**WORK TASK:** Without any images, write the listing below out word for word.
++++ SUPPLIED DATA
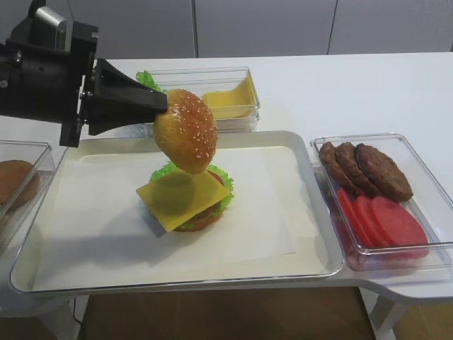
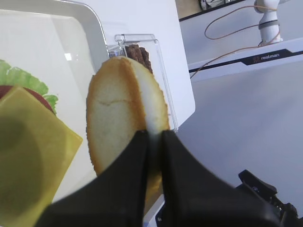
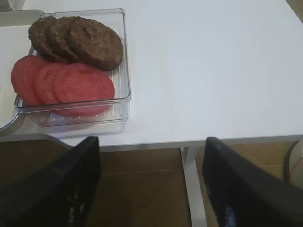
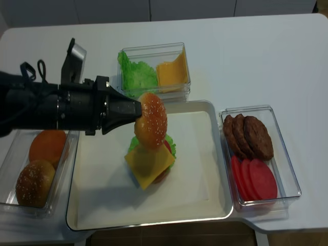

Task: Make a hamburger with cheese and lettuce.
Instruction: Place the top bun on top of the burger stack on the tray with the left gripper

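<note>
White tabletop carries a tray (image 1: 311, 212) holding the unfinished hamburger (image 1: 190, 200): lettuce (image 1: 164, 171) rim, cheese (image 1: 182, 198) on top, just below the left gripper (image 1: 161, 108). It pinches 1 bun top (image 1: 186, 131) by its edge, tilted nearly upright. Released like that, the bun could land on edge and roll off. Right gripper (image 3: 151, 184) hangs wide, empty. Behind, "realman" is readable.

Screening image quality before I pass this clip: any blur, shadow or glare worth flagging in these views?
Left wrist view: the left gripper is a soft blur, and the bun top casts a dark shadow on the cheese. Right wrist view: the right gripper is dark and unfocused; the patties stay fairly sharp. Exterior high view: mild glare on the tray rim.
</note>
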Controlling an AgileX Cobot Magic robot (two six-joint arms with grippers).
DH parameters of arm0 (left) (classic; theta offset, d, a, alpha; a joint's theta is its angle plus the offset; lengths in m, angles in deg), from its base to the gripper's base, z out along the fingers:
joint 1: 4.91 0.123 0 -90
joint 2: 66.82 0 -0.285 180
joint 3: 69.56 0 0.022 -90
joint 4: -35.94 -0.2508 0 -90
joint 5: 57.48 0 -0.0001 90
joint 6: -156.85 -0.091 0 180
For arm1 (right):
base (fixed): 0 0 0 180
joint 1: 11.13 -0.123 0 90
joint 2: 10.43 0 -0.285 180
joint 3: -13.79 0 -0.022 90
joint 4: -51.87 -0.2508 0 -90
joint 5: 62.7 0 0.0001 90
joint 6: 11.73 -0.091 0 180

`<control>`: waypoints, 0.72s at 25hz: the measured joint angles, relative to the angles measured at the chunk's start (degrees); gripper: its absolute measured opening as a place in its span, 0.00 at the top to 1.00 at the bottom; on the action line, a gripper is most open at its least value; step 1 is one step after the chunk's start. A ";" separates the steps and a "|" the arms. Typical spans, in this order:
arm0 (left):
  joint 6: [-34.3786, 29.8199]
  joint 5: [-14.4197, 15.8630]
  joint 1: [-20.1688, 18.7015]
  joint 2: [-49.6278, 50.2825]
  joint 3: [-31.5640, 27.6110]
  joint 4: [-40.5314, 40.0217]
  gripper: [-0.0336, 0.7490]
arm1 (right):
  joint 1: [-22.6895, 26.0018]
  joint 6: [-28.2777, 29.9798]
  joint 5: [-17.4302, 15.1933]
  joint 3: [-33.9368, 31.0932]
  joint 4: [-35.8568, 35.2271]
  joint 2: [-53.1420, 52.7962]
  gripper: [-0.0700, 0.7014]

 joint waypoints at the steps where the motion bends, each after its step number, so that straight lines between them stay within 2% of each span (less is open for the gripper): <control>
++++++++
**ANSWER BOX:**
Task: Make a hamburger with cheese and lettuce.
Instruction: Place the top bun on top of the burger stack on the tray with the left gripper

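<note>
White tabletop carries a tray (image 1: 311, 212) holding the unfinished hamburger (image 1: 190, 200): lettuce (image 1: 164, 171) rim, cheese (image 1: 182, 198) on top, just below the left gripper (image 1: 161, 108). It pinches 1 bun top (image 1: 186, 131) by its edge, tilted nearly upright. Released like that, the bun could land on edge and roll off. Right gripper (image 3: 151, 184) hangs wide, empty. Behind, "realman" is readable.

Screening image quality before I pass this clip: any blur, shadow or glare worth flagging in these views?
Left wrist view: the left gripper is a soft blur, and the bun top casts a dark shadow on the cheese. Right wrist view: the right gripper is dark and unfocused; the patties stay fairly sharp. Exterior high view: mild glare on the tray rim.
</note>
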Controlling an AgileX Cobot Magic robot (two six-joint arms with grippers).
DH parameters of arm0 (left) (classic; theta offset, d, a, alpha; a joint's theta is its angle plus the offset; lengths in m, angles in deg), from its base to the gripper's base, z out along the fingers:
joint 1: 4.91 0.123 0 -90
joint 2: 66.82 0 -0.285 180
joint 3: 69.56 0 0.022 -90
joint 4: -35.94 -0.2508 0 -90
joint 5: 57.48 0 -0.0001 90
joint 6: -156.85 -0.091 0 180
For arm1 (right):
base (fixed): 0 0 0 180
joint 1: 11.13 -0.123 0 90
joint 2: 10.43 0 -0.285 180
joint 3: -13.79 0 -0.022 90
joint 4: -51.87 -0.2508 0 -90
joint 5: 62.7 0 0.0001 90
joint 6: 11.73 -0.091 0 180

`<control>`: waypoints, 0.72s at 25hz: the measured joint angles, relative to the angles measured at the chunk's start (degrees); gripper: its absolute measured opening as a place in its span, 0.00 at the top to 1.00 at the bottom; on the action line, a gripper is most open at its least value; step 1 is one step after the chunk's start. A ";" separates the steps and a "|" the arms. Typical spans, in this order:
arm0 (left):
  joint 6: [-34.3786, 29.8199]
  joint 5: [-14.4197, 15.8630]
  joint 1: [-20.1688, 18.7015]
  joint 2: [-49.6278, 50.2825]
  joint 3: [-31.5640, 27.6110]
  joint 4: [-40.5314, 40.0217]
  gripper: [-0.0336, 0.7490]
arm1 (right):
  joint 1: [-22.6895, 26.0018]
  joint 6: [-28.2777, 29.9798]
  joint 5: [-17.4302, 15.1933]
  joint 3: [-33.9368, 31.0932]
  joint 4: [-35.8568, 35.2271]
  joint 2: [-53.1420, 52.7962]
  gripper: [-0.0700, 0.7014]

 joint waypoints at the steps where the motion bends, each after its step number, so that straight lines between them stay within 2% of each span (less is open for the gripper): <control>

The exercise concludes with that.